## AIM OF THE TASK
Only the pictures are to be dropped, and the rest of the data should be copied exactly.

## THE DATA
● ● ● ● ● ● ●
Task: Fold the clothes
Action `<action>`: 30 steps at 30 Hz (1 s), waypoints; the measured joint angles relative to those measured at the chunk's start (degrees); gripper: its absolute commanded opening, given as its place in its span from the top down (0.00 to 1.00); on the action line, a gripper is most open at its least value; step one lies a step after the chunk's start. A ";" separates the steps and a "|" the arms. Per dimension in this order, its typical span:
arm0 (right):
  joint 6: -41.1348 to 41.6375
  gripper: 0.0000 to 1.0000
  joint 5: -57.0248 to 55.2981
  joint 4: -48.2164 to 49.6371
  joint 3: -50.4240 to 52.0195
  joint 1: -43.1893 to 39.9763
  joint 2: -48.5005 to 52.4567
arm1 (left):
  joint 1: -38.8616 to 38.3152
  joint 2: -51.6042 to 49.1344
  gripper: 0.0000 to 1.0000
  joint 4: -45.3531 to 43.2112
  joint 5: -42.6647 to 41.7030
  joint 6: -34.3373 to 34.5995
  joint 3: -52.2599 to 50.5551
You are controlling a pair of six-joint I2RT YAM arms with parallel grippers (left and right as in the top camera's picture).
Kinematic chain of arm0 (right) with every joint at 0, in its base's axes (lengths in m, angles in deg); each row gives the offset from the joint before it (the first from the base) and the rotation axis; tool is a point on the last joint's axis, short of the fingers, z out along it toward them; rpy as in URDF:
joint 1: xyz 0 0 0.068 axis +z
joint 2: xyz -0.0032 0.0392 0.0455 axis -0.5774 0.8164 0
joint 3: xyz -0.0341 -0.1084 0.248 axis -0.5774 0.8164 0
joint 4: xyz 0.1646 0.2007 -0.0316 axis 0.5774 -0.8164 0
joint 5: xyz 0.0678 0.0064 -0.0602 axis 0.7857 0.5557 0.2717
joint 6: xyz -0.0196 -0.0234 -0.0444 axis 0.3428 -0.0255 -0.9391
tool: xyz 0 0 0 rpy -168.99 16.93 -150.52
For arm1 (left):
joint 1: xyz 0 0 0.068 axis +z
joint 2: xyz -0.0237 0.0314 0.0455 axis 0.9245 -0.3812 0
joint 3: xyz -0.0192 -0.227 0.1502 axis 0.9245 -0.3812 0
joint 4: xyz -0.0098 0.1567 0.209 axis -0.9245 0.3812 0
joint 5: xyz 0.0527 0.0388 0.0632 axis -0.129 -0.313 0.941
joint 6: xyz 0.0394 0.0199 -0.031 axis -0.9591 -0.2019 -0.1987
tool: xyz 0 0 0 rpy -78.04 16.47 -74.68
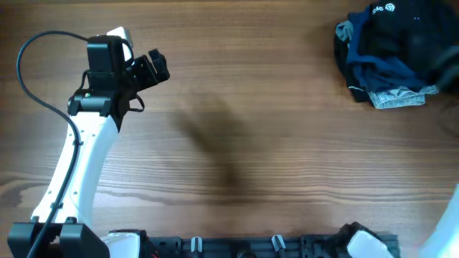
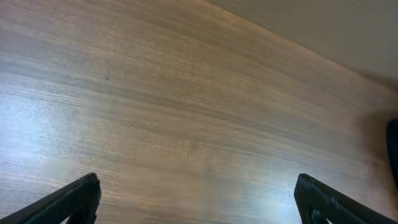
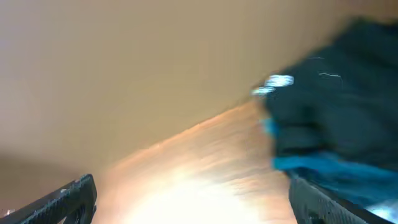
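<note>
Lying in a crumpled heap at the far right corner of the wooden desk, the clothes are unfolded and bunched together: a black T-shirt with a small white logo sits on top, a blue garment spills out below it, and a grey garment pokes out at the heap's near edge. The left arm, white with a black cable looping off it, reaches over the far left part of the desk, well apart from the heap. Its left claw points toward the right, and in the left wrist view its two dark fingertips stand spread wide at the bottom corners with only bare wood grain between them, so it grips nothing. The right wrist view is badly blurred, yet the right claw shows its fingertips likewise set far apart and empty, hanging just beside the heap, where black fabric, a bright blue fold and the white logo fill the upper right of that picture. From overhead only a pale sliver of the right arm shows at the right edge
</note>
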 measured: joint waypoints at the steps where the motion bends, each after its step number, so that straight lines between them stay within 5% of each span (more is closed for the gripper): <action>1: -2.56 0.01 -0.11 -1.57 -0.04 3.21 -2.91 | 0.00 0.00 0.00 0.35 0.00 0.00 0.00; 9: -7.91 0.01 -30.86 -22.14 -0.04 24.72 -11.19 | 0.00 0.00 0.00 0.48 0.00 0.00 0.00; 19: 10.16 0.00 -29.27 -26.10 -0.04 32.13 -7.58 | 0.00 0.00 0.00 0.48 0.00 0.00 0.00; 21: 9.31 0.00 -31.06 -23.17 0.02 33.42 -7.30 | 0.00 0.00 0.00 0.48 0.00 0.00 0.00; 25: -10.19 0.00 -30.80 -11.78 1.79 36.74 -8.57 | 0.00 0.00 0.00 0.48 0.00 0.00 0.00; 30: -23.54 0.00 -30.34 11.41 22.40 37.00 -23.23 | 0.00 -0.02 0.00 0.52 0.00 0.00 0.00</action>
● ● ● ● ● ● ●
## PROBLEM SOLUTION
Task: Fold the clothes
Action `<action>`: 30 steps at 30 Hz (1 s), waypoints; the measured joint angles relative to those measured at the chunk's start (degrees); gripper: its absolute commanded opening, given as its place in its span from the top down (0.00 to 1.00); on the action line, a gripper is most open at its least value; step one lies a step after the chunk's start. A ";" separates the steps and a "|" the arms. Per dimension in this order, its typical span:
arm0 (right):
  joint 6: -41.1348 to 41.6375
  gripper: 0.0000 to 1.0000
  joint 5: -57.0248 to 55.2981
  joint 4: -48.2164 to 49.6371
  joint 3: -50.4240 to 52.0195
  joint 1: -43.1893 to 39.9763
  joint 2: -48.5005 to 52.4567
arm1 (left):
  joint 1: -38.8616 to 38.3152
  joint 2: -51.6042 to 49.1344
  gripper: 0.0000 to 1.0000
  joint 4: -45.3531 to 43.2112
  joint 5: -42.6647 to 41.7030
  joint 6: -34.3373 to 34.5995
  joint 3: -52.2599 to 50.5551
You are controlling a pair of six-joint I2RT YAM arms with parallel grippers (left and right as in the top camera's picture).
Kinematic chain of arm0 (right) with every joint at 0, in its base's axes (lengths in m, angles in deg); each row gives the offset from the joint before it (the first from the base) and the rotation axis; tool is a point on the last joint's axis, short of the fingers, z out along it toward them; rpy as in URDF:
joint 1: xyz 0 0 0.068 axis +z
joint 2: xyz -0.0032 0.0392 0.0455 axis -0.5774 0.8164 0
joint 3: xyz -0.0341 -0.1084 0.248 axis -0.5774 0.8164 0
joint 4: xyz 0.1646 0.2007 -0.0316 axis 0.5774 -0.8164 0
joint 5: xyz 0.0678 0.0064 -0.0602 axis 0.7857 0.5557 0.2717
joint 6: xyz -0.0196 -0.0234 -0.0444 axis 0.3428 -0.0255 -0.9391
tool: xyz 0 0 0 rpy -168.99 16.93 -150.52
For arm1 (left):
joint 1: xyz 0 0 0.068 axis +z
joint 2: xyz -0.0237 0.0314 0.0455 axis 0.9245 -0.3812 0
joint 3: xyz -0.0192 -0.227 0.1502 axis 0.9245 -0.3812 0
joint 4: xyz -0.0098 0.1567 0.209 axis -0.9245 0.3812 0
joint 5: xyz 0.0527 0.0388 0.0632 axis -0.129 -0.313 0.941
joint 6: xyz 0.0394 0.0199 -0.031 axis -0.9591 -0.2019 -0.1987
tool: xyz 0 0 0 rpy -78.04 16.47 -74.68
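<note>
Lying in a crumpled heap at the far right corner of the wooden desk, the clothes are unfolded and bunched together: a black T-shirt with a small white logo sits on top, a blue garment spills out below it, and a grey garment pokes out at the heap's near edge. The left arm, white with a black cable looping off it, reaches over the far left part of the desk, well apart from the heap. Its left claw points toward the right, and in the left wrist view its two dark fingertips stand spread wide at the bottom corners with only bare wood grain between them, so it grips nothing. The right wrist view is badly blurred, yet the right claw shows its fingertips likewise set far apart and empty, hanging just beside the heap, where black fabric, a bright blue fold and the white logo fill the upper right of that picture. From overhead only a pale sliver of the right arm shows at the right edge
</note>
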 measured: joint waypoints at the steps where the motion bends, each after its step number, so that straight lines between them stay within 5% of each span (more is closed for the gripper): <action>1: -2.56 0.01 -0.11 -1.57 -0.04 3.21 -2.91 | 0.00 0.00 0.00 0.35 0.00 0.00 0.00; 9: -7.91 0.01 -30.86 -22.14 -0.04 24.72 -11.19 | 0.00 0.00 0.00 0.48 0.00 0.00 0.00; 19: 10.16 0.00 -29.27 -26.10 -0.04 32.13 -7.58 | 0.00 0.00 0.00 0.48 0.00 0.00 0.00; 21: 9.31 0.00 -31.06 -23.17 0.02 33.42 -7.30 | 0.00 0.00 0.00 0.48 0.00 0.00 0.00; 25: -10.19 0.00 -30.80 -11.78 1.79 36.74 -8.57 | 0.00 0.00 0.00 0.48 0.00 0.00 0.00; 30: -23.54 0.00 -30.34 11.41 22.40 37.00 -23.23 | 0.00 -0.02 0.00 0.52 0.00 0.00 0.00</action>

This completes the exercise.